_Exercise details_
From the entries below, please output exactly the lines starting at the one containing "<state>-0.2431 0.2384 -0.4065" and ending at the one containing "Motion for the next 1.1", both included.

(Stored records)

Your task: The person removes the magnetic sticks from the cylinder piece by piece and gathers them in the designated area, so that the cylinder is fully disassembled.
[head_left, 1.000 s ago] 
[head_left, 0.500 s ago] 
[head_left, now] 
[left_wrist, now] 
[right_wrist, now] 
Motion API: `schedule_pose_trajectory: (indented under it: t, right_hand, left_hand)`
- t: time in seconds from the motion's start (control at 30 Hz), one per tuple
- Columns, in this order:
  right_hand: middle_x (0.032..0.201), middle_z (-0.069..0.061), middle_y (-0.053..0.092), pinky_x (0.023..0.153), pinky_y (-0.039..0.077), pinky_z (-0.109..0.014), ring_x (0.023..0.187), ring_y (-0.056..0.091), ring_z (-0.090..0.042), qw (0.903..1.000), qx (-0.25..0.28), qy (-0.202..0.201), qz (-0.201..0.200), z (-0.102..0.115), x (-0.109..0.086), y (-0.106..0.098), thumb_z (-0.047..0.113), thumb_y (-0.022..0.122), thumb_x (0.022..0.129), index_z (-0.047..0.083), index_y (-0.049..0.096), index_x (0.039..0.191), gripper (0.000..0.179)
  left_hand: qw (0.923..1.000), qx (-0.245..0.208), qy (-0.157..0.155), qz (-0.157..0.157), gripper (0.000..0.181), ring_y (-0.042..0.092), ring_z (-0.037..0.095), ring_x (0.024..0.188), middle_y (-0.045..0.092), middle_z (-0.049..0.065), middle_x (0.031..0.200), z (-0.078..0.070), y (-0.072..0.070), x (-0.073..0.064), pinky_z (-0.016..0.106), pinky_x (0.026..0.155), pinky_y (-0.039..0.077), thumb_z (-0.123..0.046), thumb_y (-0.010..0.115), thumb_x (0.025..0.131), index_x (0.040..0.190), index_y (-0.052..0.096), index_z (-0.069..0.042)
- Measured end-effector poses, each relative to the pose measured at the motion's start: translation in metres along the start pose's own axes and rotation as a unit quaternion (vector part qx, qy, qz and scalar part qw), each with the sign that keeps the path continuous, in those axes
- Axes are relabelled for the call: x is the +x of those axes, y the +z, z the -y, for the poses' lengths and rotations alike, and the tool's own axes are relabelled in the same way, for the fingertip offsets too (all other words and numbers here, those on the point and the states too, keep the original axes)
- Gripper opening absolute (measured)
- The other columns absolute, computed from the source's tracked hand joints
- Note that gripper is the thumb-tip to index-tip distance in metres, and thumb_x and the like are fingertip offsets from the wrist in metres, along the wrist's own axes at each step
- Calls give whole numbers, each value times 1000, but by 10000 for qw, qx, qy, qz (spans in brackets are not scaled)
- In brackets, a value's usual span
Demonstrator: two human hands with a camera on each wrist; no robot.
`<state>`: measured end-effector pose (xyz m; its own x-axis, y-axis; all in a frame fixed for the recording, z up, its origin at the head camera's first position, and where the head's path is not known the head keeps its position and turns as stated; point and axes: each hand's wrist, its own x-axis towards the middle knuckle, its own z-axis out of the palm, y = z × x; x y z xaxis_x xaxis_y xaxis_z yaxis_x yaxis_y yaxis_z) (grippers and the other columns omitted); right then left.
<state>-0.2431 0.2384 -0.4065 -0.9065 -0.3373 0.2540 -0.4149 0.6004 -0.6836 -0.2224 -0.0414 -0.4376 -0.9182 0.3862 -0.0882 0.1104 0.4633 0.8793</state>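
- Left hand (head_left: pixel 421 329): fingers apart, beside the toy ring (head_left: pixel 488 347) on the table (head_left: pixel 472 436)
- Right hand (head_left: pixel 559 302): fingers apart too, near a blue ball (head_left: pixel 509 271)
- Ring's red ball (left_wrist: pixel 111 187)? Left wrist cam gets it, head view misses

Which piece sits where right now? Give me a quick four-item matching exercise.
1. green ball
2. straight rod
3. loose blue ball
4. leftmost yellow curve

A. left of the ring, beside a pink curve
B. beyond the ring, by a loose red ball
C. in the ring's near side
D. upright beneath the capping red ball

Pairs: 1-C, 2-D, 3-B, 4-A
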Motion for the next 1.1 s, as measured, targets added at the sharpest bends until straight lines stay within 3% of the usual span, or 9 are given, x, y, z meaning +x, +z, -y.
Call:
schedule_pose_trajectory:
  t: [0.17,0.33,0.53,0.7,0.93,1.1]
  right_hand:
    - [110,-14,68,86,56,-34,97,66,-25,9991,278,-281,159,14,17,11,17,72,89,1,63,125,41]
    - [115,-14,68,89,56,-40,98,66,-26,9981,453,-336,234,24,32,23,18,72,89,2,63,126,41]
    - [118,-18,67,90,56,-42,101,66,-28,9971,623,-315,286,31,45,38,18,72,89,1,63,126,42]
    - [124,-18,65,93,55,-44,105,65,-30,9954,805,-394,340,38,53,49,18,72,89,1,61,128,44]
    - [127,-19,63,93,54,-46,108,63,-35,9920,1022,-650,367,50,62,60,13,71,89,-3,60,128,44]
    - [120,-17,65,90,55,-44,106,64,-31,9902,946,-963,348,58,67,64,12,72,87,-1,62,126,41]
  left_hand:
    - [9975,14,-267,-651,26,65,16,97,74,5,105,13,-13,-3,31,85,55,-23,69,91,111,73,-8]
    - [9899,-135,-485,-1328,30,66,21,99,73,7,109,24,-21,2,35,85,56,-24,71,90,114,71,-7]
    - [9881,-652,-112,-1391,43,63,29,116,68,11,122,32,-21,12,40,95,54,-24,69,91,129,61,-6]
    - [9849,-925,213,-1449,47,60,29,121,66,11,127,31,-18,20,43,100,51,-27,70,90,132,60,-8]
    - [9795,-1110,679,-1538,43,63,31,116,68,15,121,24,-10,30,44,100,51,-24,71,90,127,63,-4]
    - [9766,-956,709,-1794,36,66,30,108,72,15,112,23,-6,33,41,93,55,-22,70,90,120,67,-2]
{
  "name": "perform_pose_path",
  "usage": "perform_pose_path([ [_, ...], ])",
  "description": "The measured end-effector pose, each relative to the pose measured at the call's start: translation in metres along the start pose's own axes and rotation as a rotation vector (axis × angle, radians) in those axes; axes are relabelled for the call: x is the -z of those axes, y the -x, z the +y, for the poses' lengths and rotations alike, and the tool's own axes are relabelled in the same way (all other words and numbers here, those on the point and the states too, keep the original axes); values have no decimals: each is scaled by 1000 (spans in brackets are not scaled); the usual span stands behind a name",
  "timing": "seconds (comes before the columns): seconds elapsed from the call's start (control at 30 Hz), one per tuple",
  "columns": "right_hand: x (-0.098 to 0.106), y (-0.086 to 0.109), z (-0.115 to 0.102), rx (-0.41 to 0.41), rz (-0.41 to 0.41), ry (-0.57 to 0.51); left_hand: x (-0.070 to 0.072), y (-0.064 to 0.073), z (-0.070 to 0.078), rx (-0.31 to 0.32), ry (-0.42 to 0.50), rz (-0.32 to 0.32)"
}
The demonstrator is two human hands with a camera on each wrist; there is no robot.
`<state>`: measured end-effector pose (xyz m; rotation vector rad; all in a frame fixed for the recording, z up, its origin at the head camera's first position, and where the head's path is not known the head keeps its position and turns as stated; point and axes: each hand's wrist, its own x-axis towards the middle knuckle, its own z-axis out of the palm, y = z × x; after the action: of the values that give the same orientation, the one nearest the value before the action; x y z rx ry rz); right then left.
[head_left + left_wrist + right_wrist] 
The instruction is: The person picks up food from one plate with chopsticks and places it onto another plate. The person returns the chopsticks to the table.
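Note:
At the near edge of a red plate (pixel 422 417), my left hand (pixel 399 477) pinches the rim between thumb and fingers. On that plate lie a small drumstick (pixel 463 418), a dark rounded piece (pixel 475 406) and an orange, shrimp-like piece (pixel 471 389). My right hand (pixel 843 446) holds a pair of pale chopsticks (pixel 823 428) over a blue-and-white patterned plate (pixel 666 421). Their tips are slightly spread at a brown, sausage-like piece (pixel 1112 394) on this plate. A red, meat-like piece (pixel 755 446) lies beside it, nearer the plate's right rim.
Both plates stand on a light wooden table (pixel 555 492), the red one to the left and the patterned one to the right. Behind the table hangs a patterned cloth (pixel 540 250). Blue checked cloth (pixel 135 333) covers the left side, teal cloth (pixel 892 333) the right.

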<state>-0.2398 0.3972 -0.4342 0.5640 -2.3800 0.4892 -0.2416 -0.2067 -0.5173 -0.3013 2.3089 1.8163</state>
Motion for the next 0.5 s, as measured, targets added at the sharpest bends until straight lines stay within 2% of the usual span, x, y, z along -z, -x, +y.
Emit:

_Result for this exercise_
<state>-0.2431 0.2384 -0.4065 -0.9065 -0.3373 0.2540 -0.4149 0.6004 -0.6836 -0.2224 -0.0414 -0.4376 -0.9182 0.3862 -0.0882 0.1104 0.4633 0.8793</state>
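- Left hand (head_left: pixel 421 329): fingers apart, beside the toy ring (head_left: pixel 488 347) on the table (head_left: pixel 472 436)
- Right hand (head_left: pixel 559 302): fingers apart too, near a blue ball (head_left: pixel 509 271)
- Ring's red ball (left_wrist: pixel 111 187)? Left wrist cam gets it, head view misses

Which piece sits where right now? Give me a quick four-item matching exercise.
1. green ball
2. straight rod
3. loose blue ball
4. leftmost yellow curve

A. left of the ring, beside a pink curve
B. beyond the ring, by a loose red ball
C. in the ring's near side
D. upright beneath the capping red ball

Pairs: 1-C, 2-D, 3-B, 4-A
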Motion for the next 1.1 s, as measured, targets added at the sharpest bends until straight lines stay within 3% of the usual span, or 9 are given, x, y, z meaning +x, +z, -y.

This output is now complete.